Lisa Wynne, a ward manager at the Royal Lancaster Infirmary — one of the three hospitals in the Morecambe Bay Trust — recently attended a Death Café for staff. She described it as “a very positive experience”, and one in which all her staff would be urged to take part. “People talked about death experiences, both personal and professional, and how things had been. It really helped to clarify things, and we got on to some big questions.”

She praised the chaplaincy team for being easy to work with and “never judgemental about anything”. “We only get one chance to get this right. We don’t want to get it wrong.”

One of the things that came up in the Café conversations was the Trust’s use of the dragonfly “dignity in death” symbol, which the CQC inspectors also singled out for commendation. The symbol is used in the patient’s bed space as death approaches. Carole Palmer, a bereavement specialist nurse at Furness General Hospital, says: “Talking about death and dying is really difficult for people, including people in hospitals. We’re determined to make this important time as bearable as possible for patients and their families.

“We place the symbol on the door or the curtain of the room where the patient is reaching the end of their life, and that alerts our staff — not just the doctors and nurses, but the porters, the cleaners, the newspaper man — that the family of that patient need some privacy, and some extra sensitivity and compassion.” Non-clinical staff know to speak with clinical staff before they enter the room.

The symbol’s use extends to the canvas bags used for the patient’s possessions, so that staff know that those collecting the property have recently been bereaved. Bereavement staff send out forget-me-not seeds to family members after the death of a loved one; relatives are sent a condolence letter by the bereavement service a few weeks after a death; and the chaplaincy holds remembrance services every three months for the bereaved.

Failures apart, the Trust had always had good, caring staff, in Mr Dewar’s view, but a change of leadership and style in the past few years led to a genuine drive to create space for people to come up with new ideas, Mr Dewar said. “There have been lots of honest questions about the place, and I think that just changed the atmosphere.” All this has enabled the teams to open conversations about other aspects of death and dying.
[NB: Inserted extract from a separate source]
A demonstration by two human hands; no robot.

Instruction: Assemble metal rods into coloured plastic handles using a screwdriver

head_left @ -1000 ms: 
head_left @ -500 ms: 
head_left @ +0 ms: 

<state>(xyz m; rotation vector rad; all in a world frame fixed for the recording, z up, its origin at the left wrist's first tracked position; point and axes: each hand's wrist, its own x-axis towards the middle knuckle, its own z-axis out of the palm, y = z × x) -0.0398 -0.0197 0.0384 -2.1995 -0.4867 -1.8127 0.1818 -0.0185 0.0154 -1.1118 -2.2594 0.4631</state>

He suggests that the normalisation of conversation about death, and the Death Café culture, could even begin to shape health-care in general. “It can point to a different way of engagement. Traditionally, health care has been the answer to a problem: ‘You have an infection, here are some antibiotics.’ But the demands on the NHS require fresh thinking.” The Trust is currently considering holding an experimental health-festival, with the emphasis on the lost art of living well.

There is a challenge in all this for the Churches, he reflects. How well do they do death? Are people in churches encouraged to engage with this aspect of life? “If not, surely this is a strange omission from an organisation whose very existence is based on death with a hope in resurrection,” he says.

He suggests that, if the Church could engage in conversation with people about death and dying, it could then engage in conversation about funeral planning. This could ensure that the faith of a lifelong churchgoer — prevented from attending in his or her final years by ill-health and decline, who died in hospital and whose family did not go to church — would be recognised in a full Christian funeral rite.